Questo ci permette di prendere in considerazione l’ipotesi che gli amministratori del booter (piattaforma DDoS) hanno probabilmente voluto confrontare i loro diversi attacchi di amplificazione attraverso Memcached. Tra i test che sono stati effettuati tutti nella stessa fascia oraria, osserviamo NTP (UDP/123), LDAP (UDP/389), SSDP (UDP/1900) e BitTorrent.

Continuando le nostre ricerche sui forum specializzati DDoS, abbiamo infine trovato una conversazione del tutto esplicita, come presentato nella Figura 6, in cui un utente riconosce che la propria piattaforma DDoS è la prima ad aver messo a disposizione l’amplificazione Memcached.

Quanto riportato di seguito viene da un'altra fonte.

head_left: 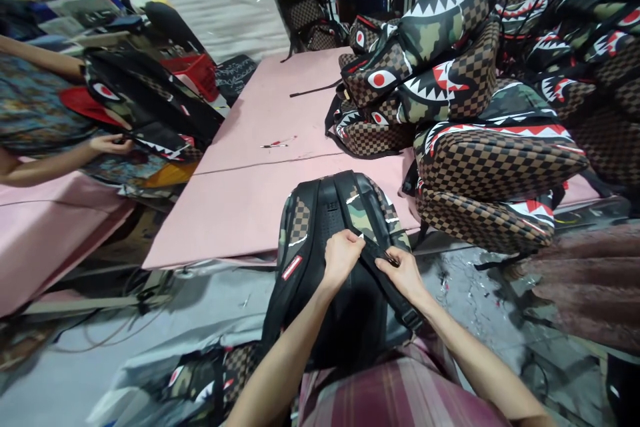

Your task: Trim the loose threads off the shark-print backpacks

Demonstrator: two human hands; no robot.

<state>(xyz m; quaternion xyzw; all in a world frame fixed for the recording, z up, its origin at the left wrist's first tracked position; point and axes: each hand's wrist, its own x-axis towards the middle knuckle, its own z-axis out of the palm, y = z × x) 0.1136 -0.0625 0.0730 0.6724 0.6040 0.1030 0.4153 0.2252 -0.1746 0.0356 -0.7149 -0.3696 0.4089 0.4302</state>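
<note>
A backpack (pixel 320 307) leans against the table's front edge, its black padded back and straps facing up. Brown checks and camouflage show on its panels, and a red label (pixel 292 267) sits on the left strap. My left hand (pixel 344 257) is closed in a pinch on the right shoulder strap (pixel 370 253), with a small white bit at its fingertips. Just right of it, my right hand (pixel 403 275) is closed around a small dark metal tool (pixel 392 258), apparently thread snips, mostly covered by the fingers. Its thumb lies against the same strap.
Finished-looking shark-face backpacks (pixel 450 87) are heaped on the right of the pink table (pixel 235 213). Small snips or pens (pixel 275 145) lie mid-table. On the left, another person's hand (pixel 111 144) handles a similar backpack (pixel 150 100). A bagged backpack (pixel 200 373) lies low on the left.
</note>
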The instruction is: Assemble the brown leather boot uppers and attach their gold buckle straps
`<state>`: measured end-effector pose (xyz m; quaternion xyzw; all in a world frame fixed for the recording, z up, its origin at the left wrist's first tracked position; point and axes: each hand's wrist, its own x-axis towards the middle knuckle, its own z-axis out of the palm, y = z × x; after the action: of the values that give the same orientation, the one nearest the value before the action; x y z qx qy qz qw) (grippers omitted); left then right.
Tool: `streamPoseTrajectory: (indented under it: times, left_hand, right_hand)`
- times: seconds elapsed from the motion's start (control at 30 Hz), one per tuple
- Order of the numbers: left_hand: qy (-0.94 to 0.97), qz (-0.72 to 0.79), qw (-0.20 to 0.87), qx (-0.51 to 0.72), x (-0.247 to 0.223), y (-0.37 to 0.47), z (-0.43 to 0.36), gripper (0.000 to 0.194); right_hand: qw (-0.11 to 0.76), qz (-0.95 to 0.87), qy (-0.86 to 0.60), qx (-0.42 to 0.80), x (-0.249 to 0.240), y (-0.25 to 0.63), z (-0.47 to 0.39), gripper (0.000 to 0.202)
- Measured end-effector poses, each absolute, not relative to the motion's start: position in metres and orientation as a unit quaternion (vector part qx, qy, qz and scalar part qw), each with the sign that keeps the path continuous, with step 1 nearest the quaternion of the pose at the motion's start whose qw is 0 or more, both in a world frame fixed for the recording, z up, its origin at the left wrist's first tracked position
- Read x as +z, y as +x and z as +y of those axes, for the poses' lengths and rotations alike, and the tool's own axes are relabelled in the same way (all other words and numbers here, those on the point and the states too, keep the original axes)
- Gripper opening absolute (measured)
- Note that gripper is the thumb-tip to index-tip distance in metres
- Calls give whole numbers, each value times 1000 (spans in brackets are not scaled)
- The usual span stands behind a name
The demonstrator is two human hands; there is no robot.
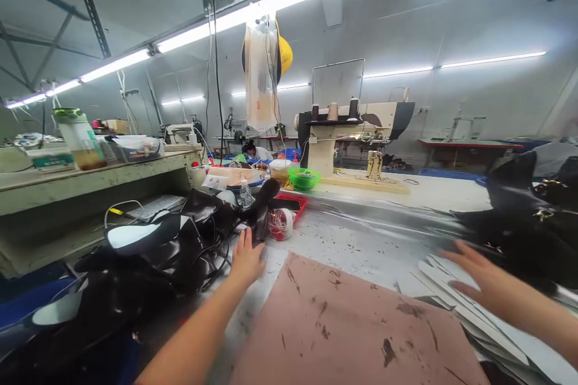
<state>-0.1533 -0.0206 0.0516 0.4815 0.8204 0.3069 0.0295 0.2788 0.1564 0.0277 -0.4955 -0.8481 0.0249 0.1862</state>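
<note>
My left hand (247,257) is open, fingers apart, at the left edge of a stained pinkish-brown board (334,325), beside a heap of glossy black pieces (158,258). It holds nothing. On the right, my right hand (478,274), slightly blurred, is open with its fingers spread over a stack of white sheets (451,295). Whether it touches them I cannot tell. Just beyond my left hand stand a white tub with reddish thread (280,224) and a red tray (300,204).
A sewing machine (320,150) with thread spools stands behind the work surface. Near it are a green basket (304,178) and a clear bottle (245,194). Black material (519,228) lies at right. A shelf (99,177) runs along the left. A person (259,152) sits far back.
</note>
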Motion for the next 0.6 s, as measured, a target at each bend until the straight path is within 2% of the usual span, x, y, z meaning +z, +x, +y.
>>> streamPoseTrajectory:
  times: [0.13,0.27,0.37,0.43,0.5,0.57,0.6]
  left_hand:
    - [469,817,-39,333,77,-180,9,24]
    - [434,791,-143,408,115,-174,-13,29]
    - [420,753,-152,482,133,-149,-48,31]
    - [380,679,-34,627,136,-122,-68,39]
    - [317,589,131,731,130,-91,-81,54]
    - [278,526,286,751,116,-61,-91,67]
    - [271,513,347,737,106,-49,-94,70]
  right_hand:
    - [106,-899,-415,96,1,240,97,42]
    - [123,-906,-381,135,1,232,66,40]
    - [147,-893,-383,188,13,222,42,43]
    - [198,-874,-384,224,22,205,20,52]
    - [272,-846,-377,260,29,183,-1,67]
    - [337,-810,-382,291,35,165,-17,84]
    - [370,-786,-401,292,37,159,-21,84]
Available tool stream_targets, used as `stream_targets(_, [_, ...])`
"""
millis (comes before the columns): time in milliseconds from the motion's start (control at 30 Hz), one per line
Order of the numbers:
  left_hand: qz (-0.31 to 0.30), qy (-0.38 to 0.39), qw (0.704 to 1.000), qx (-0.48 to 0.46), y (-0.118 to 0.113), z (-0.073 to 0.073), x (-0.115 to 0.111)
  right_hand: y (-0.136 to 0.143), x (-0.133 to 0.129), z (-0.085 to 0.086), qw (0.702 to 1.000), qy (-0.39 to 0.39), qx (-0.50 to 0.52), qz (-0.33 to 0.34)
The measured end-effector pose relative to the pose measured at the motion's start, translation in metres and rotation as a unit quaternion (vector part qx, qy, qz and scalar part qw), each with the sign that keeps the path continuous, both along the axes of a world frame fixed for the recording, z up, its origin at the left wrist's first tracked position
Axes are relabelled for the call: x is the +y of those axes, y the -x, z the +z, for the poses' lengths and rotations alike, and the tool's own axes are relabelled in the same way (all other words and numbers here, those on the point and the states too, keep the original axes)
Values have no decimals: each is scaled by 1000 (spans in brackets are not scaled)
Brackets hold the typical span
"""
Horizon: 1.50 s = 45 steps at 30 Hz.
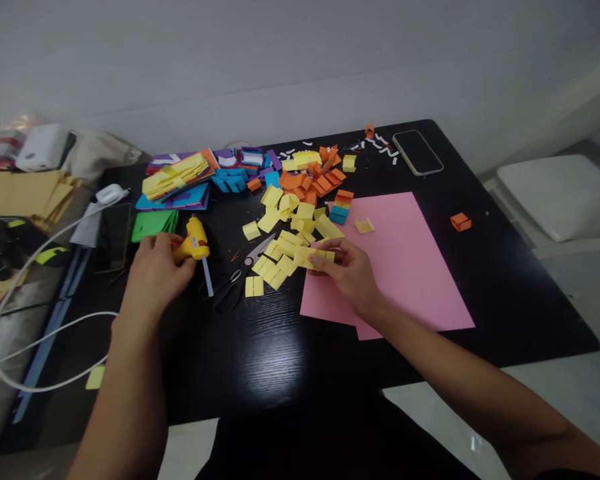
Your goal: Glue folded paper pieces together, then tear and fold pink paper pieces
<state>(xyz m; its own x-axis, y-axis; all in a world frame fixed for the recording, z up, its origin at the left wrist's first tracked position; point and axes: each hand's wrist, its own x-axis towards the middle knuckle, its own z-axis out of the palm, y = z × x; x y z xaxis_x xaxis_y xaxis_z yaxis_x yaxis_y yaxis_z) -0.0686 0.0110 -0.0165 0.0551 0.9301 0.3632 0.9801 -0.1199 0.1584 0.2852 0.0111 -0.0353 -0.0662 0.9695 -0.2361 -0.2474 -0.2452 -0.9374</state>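
A pale-edged phone (pixel 419 152) lies on the black table (pixel 510 300), a white seat (pixel 560 197) right of it.

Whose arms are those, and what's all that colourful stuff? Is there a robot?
No robot here! These are a person's own bare arms, seen by a camera worn on their head, looking forward and down. The left hand holds a yellow glue gun. The right hand holds a yellow paper strip. On the black table lie folded yellow and orange papers, pink sheets, scissors and a phone.
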Motion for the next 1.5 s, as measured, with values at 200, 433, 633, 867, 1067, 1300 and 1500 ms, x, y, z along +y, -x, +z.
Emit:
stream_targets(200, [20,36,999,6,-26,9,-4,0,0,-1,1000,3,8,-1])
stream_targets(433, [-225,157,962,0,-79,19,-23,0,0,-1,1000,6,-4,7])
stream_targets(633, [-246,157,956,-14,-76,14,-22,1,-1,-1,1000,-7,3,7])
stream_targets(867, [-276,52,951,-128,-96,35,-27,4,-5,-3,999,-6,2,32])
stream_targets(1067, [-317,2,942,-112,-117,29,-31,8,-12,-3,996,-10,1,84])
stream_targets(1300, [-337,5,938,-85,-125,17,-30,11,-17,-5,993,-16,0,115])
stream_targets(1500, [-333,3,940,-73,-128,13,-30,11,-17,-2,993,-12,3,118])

Figura 6: un utente annuncia pubblicamente di essere l’autore dello script permettendo di eseguire l’amplificazione Memcached

Evoluzione della minaccia

Nell’arco di una settimana le cose sono radicalmente cambiate: sebbene inizialmente l’idea dell’amplificazione Memcached sembrava provenire da un unico booter, anche altri gestori hanno poi rapidamente implementato questa funzionalità per commercializzarla presso i loro clienti. Fin dai primi casi, i nostri honeypot hanno rivelato numerosissimi metodi per sfruttare i servizi Memcached disponibili su Internet, come rappresenta la Figura 7.

Figura 7: ripartizione dei comandi Memchached ricevuti sui nostri honeypot

Su certi servizi, il file zip contenuto nella chiave “a” lascia adesso spazio a una catena “abcdefghij” che si ripete migliaia di volte senza che si noti alcun tentativo di scrittura:

Figura 8: esempio di Memcached con una chiave “a” contenente una parte delle lettere dell’alfabeto ripetuta molte volte

Abbiamo inoltre notato certe chiavi contenenti dei messaggi che chiedevano di pagare 50 XMR, una nota criptovaluta conosciuta anche con il nome di Monéro. Sarà forse un tentativo di riscatto sui database che immagazzinano soltanto dati temporanei? Oppure un metodo per riempire la cache in modo da aumentare il fattore di amplificazione?

Figura 9: chiave “a” di un servizio Memcached contenente un messaggio in cui si chiede di pagare 50 XMR

Se un numero ridotto di servizi Memcached aperti è stato prontamente corretto, ne rimangono ancora tanti che possono essere utilizzati per compiere attacchi. Come il protocollo NTP, sembrerebbe che la minaccia di Memcached sia cominciata per durare nel tempo. Anche se le protezioni messe a punto dai provider hosting hanno drasticamente ridotto il volume degli attacchi, la maggior parte di questi è attualmente inferiore ai 100 Gbps e la correzione della configurazione da parte degli utenti resta comunque la chiave. Tuttavia il caso NTP ci ha mostrato che, perfino 5 anni dopo, alcuni server sono ancora vulnerabili nonostante gli interventi correttivi disponibili.
Pertanto, dopo aver letto questo articolo, verifica lo stato del tuo firewall e i servizi che esponi su Internet.